Alternatively you can set the parameter --low_vram true. It should pass some calculations to the CPU, the you might be able to render longer sentences. If they get too short, the output may sound weird.

If all else fails, cloud instances are actually fairly cheap. You can rent a VM on Google Cloud, with a T4 GPU for 0.88 USD per hour. Set that against your electrical bill for running your own PC, and what you investment in a bigger GPU will be, it's really worth it. When you sign up, you also get som free credits to use. (I'm not sponsored in any way!!). Amazon, and other have similar services, I just find GCP the easiest to use, and you pay by the second only when you are using the instance.

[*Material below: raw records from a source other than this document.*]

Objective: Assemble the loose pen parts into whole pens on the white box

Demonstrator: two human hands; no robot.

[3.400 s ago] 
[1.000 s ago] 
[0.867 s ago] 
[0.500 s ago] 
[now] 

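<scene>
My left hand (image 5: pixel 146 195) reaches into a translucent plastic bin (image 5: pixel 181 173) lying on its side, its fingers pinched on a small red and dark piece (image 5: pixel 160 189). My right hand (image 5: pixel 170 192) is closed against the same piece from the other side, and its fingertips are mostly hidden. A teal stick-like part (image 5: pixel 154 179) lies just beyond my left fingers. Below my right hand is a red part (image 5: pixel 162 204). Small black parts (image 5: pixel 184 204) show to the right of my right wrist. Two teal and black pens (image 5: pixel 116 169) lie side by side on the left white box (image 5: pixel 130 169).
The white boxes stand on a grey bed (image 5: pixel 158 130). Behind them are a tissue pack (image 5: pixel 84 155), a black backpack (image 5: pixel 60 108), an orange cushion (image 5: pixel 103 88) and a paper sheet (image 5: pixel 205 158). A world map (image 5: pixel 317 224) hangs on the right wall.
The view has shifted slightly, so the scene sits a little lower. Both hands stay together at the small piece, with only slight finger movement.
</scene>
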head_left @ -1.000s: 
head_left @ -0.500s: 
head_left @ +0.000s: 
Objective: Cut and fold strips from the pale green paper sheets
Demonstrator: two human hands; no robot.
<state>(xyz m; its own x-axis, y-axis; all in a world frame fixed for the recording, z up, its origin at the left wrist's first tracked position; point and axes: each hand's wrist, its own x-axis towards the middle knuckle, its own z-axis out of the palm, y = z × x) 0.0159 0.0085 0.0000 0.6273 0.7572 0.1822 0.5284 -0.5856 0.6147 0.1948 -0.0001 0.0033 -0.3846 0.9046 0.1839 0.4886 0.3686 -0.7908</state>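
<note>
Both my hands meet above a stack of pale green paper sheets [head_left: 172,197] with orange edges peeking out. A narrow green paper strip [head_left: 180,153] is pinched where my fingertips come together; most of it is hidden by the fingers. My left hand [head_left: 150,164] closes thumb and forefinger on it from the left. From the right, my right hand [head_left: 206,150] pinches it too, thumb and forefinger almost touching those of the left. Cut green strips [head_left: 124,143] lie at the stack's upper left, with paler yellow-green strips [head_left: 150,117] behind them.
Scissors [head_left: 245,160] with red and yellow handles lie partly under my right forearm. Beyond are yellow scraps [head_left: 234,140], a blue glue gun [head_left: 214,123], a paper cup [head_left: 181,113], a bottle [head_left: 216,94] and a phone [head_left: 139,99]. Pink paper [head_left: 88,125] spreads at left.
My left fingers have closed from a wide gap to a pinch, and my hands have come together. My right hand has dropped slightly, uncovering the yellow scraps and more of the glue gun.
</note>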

Finally I will say, keep away from Azure. The price vs. what you get is completely intransperant, and you will pay x3 times the price.

eloop001 commented 1 year ago

About batch sizes. I'm running on a cloud hosted machine at the moment. 48 Gigs Vram is not enough for a batch size of 128 :) a batch size of 64 seems to work well. +-----------------------------------------------------------------------------+ | NVIDIA-SMI 515.65.01 Driver Version: 515.65.01 CUDA Version: 11.7 | |-------------------------------+----------------------+----------------------+ | GPU Name Persistence-M| Bus-Id Disp.A | Volatile Uncorr. ECC | | Fan Temp Perf Pwr:Usage/Cap| Memory-Usage | GPU-Util Compute M. | | | | MIG M. | |===============================+======================+======================| | 0 NVIDIA RTX A6000 On | 00000000:05:00.0 Off | Off | | 35% 67C P2 297W / 300W | 41996MiB / 49140MiB | 96% Default | | | | N/A | +-------------------------------+----------------------+----------------------+

KaleidoscopicPrism commented 1 year ago

Would you like to tell me how I would set low_vram to true? Because the sentence is only 3 syllables long and I'm not sure how I would go about doing this.

eloop001 commented 1 year ago

Like this: python3 tortoise_tts.py --preset high_quality --voice daniel --low_vram true --vocoder BigVGAN <somefilename.txt

If you open tortoise_tts.py in a text editor you can see all the different options.

basically it pushes certain calculations to the CPU. The transfer of data between the GPU and CPU does create some overhead, and it's obviously an advantage that the CPU is as powerful as possible. I speculate that the L2 cache size of the CPU is important.